TOKYO — President Donald Trump spent the first day of a five-nation Asia tour on Sunday feted with a gift, golf and fine dining by Japan’s prime minister, Shinzo Abe. He began day two on Monday by telling Japanese business leaders that Abe is “a terrific person,” then assailed them for years of unfair trade.

The corporate titans, as well as Abe, are counting on the former — the prime minister’s personal courtship of Trump — to blunt the latter: any protectionist or retaliatory measures by Trump to upset the U.S.-Japan trading relationship.

A year after Trump’s unexpected election, many global leaders have taken his measure and quickly learned to play to the norm-breaking American president’s self-regard in hopes of either advancing bilateral initiatives or staving off Trump’s nationalist threats against their trade arrangements, or both.

They believe they have figured out that Trump likes to be liked, and that he likes broad displays of affinity.

Few have practiced the personal diplomacy as intently as Abe.

When the newly arrived Trump showed up on Sunday at the Kasumigaseki Country Club outside Tokyo to play golf, Abe surprised him with the sort of trucker caps Trump favors, in his preferred color — gold — and embroidered with a message borrowing from Trump’s signature slogan: “Donald & Shinzo, Make Alliance Even Greater.”

In July, French President Emmanuel Macron unexpectedly invited Trump to Paris to join him for France’s massive Bastille Day parade.

Saudi King Salman gave Trump a tour of a state-of-the-art counterterrorism center he built, and promised to buy billions of dollars in U.S. military equipment.

In China, the third nation on Trump’s Asia itinerary, President Xi Jinping has planned an elaborate welcome for Trump in Beijing, which a top Chinese official described as a “state visit-plus.”

The president, with his new souvenir cap, enjoyed nine holes of golf with not only the prime minister but also the fourth-ranked golfer in the world, Hideki Matsuyama.

The outing was Abe’s act of reciprocity — a favorite word of Trump’s lately — for Trump’s welcome of the prime minister to the president’s Mar-a-lago country club in Florida, where they also played golf in February.

Afterward on Twitter, Abe complimented Trump as a “marvelous friend” and said their time on the links was “full of spirited conversation.”

Trump, in turn, tweeted that Abe and Matsuyama are “wonderful people.” Later, the two leaders and their wives dined together at an expensive teppanyaki grill, where Trump told reporters, “Our relationship is really extraordinary.”

He added: “I don’t think we’ve ever been closer to Japan than we are right now.”

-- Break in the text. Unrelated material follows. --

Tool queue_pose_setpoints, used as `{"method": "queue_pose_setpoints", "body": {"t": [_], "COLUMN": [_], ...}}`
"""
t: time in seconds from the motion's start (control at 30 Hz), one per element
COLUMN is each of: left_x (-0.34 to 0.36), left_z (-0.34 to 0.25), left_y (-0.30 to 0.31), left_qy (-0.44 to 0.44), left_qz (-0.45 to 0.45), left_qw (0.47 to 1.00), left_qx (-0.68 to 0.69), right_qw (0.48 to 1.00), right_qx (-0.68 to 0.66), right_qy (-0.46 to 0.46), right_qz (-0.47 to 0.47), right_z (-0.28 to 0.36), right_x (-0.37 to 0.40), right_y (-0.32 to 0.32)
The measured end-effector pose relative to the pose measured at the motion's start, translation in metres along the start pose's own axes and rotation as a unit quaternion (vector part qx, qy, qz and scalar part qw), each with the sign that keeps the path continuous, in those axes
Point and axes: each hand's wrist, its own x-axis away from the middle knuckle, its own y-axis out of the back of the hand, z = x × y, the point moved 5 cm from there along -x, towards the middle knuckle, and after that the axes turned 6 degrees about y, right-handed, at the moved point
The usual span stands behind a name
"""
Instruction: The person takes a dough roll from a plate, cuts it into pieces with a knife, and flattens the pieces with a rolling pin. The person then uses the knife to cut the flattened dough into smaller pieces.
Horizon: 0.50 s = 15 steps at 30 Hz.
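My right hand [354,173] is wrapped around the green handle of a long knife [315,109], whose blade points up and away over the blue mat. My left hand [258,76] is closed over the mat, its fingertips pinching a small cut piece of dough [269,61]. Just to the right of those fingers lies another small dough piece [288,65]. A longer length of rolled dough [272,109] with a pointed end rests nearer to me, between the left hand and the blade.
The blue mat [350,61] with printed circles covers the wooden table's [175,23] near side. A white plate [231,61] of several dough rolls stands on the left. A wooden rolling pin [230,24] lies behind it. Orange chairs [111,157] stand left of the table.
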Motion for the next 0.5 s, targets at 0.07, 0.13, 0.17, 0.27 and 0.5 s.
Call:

Trump said he and Abe were having “very major discussions on many subjects” including North Korea and trade. “I think we’ll insult everybody by continuing to talk about trade,” he added.

It’s unclear exactly what exactly the Trump administration wants from Japan in the trade relationship.

The United States and Japan do not have a bilateral trade agreement, and Trump abandoned the multilateral Trans-Pacific Partnership that President Barack Obama brokered, which would have given American industries, including beef producers, new market access to Japan.

Trump’s message to the executives of 18 Japanese companies and nine multinational U.S. corporations sounded a vague warning on trade: “I have to say for the last many decades Japan has been winning. You know that.”

Japanese companies currently employ more than 850,000 American workers, and Japan has $400 billion invested in the U.S., a figure that has grown by 9 percent per year in recent years, a White House official said.

Some of those Japanese companies are automakers with major U.S. operations, yet Trump told the group, “Try building your cars in the United States instead of shipping them over. That’s not rude.”

As he typically does in foreign nations, Trump also hawked U.S. military hardware, but this time with a nod to his friend Abe:

“The prime minister is ordering a lot of military equipment, as he should be, given what’s happening with one of your neighbors” — an allusion to North Korea, whose provocative tests toward nuclear-armed missiles have rattled Japan and South Korea, Trump’s next stop.

Special correspondent Gavin Blair in Tokyo contributed.